When you watch him over the years and you see his petty attitude, like barely celebrating his team mates score crucial goals in a CL final, only to then run off in wild celebration like he’d saved the day, after banging in a meaningless 4th goal from the penalty spot, it was hard to see beyond the narcissism. People say it’s what makes him a great winner, but all I see is “me, me, me, meeeeee” from him, all the time. And it got old about a decade ago.
Now, fast forward to the present, and here we have a player who considers himself undroppable, unable to accept his decline, who makes teams worse by his status being far removed from his contribution to a functioning team unit, and he is at it again. Not turning up for pre-season, trying to engineer a move because he is more important than the team. Ronaldo is always in it for Ronaldo. His numbers, his stats, his accolades. Fair play, he’s had enormous success doing that. A fabulous player in his prime, but now a complete white elephant.
I really hopes he leaves, as I think his presence will be a huge sideshow and distraction and be detrimental to the collective team ethos ETH is trying to instill. Ronaldo still has value as a player, but in a role that accurately reflects his ability to positively impact results. That’s as (a) a rotational player and (b) an impact sub when you are chasing a goal. But that value could only ever be extracted if he had humility about his decline. Which he doesn’t. So instead he’s just a middle aged man baby on massive wages with a god complex.

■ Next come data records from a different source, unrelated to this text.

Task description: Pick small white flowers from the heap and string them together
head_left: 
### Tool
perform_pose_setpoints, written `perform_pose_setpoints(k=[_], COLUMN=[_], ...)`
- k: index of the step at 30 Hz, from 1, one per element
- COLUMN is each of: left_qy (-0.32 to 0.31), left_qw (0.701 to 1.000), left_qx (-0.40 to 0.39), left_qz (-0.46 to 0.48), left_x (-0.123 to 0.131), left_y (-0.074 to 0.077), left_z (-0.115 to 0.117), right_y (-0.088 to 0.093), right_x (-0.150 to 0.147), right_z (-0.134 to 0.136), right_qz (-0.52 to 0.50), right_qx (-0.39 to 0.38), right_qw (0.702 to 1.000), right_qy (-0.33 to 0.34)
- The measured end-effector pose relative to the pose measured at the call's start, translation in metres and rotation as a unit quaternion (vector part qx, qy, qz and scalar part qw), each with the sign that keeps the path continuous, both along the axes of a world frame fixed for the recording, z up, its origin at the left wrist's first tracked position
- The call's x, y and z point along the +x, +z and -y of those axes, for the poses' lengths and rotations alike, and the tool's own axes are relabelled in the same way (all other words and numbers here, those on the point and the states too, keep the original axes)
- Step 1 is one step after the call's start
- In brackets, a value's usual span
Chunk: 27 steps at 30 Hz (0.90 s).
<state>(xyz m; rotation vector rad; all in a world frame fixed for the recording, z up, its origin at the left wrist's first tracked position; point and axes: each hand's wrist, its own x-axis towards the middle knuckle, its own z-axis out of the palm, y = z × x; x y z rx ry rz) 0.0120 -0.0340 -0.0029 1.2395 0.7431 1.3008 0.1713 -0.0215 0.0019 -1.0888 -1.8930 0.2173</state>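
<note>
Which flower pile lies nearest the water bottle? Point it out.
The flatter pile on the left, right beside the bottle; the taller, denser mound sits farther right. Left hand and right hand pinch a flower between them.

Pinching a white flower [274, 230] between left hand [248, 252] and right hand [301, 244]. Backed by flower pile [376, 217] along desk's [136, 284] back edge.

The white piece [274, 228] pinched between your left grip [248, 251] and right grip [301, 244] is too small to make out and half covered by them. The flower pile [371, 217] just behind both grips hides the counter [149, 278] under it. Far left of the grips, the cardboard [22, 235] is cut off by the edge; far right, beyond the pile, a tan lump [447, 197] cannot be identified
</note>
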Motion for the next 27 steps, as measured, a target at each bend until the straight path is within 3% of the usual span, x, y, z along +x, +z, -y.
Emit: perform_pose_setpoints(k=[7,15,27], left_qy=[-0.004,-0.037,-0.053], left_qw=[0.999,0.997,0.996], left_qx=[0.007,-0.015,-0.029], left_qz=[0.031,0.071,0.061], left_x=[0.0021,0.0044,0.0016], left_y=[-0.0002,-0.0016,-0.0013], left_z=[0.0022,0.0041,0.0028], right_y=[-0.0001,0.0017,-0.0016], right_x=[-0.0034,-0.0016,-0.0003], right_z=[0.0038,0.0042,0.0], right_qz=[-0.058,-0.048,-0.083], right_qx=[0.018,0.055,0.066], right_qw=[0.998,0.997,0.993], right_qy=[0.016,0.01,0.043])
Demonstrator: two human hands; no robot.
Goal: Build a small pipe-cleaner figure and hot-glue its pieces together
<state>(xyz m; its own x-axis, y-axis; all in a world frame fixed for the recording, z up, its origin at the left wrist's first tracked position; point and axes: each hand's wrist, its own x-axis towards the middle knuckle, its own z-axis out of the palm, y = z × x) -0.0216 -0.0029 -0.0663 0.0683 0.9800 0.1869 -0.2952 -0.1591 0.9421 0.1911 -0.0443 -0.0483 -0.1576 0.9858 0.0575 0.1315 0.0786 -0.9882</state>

The timing of this is particularly poor, because as fans we’ve had 9 shitty years since SAF retired, and we are all desperately yearning for some collectivity, a functioning team unit greater than the sum of its parts. For unity and a strong collective will to all pull in the same direction to the best of abilities. Then we have Ronaldo throwing strops, thinking he’s bigger than the club, and only thinking about himself.
We never should’ve brought him back, and the sooner he leaves the better. A legendary player, but a really unlikable character. There is also the issue of some really disturbing allegations against him, but as those remain unproven, I’ll just say that I find them troubling but reserve judgement.
I think a moment that encapsulated so much of what I dislike about Ronaldo was what I saw in the euro final. He went off injured. His team went on to win the game. But for Ronaldo his team winning wasn’t his victory, it was maybe no victory at all, so he had to make it about him. There he was on the touch line, standing in front of the manager waving his hands furiously, shouting tactical instructions, directing players. If he wasn’t scoring the goal and leading his team to victory, he was managing them. The glory was his. But I would venture that they won in spite of his ridiculous pantomime muddling the messages of the actual manager. It’s just unbridled narcissism that means he can never see beyond his own reflection.
I’d suggest he go feck himself after his latest bit of theatre but I am quite certain he is way ahead of me on that one.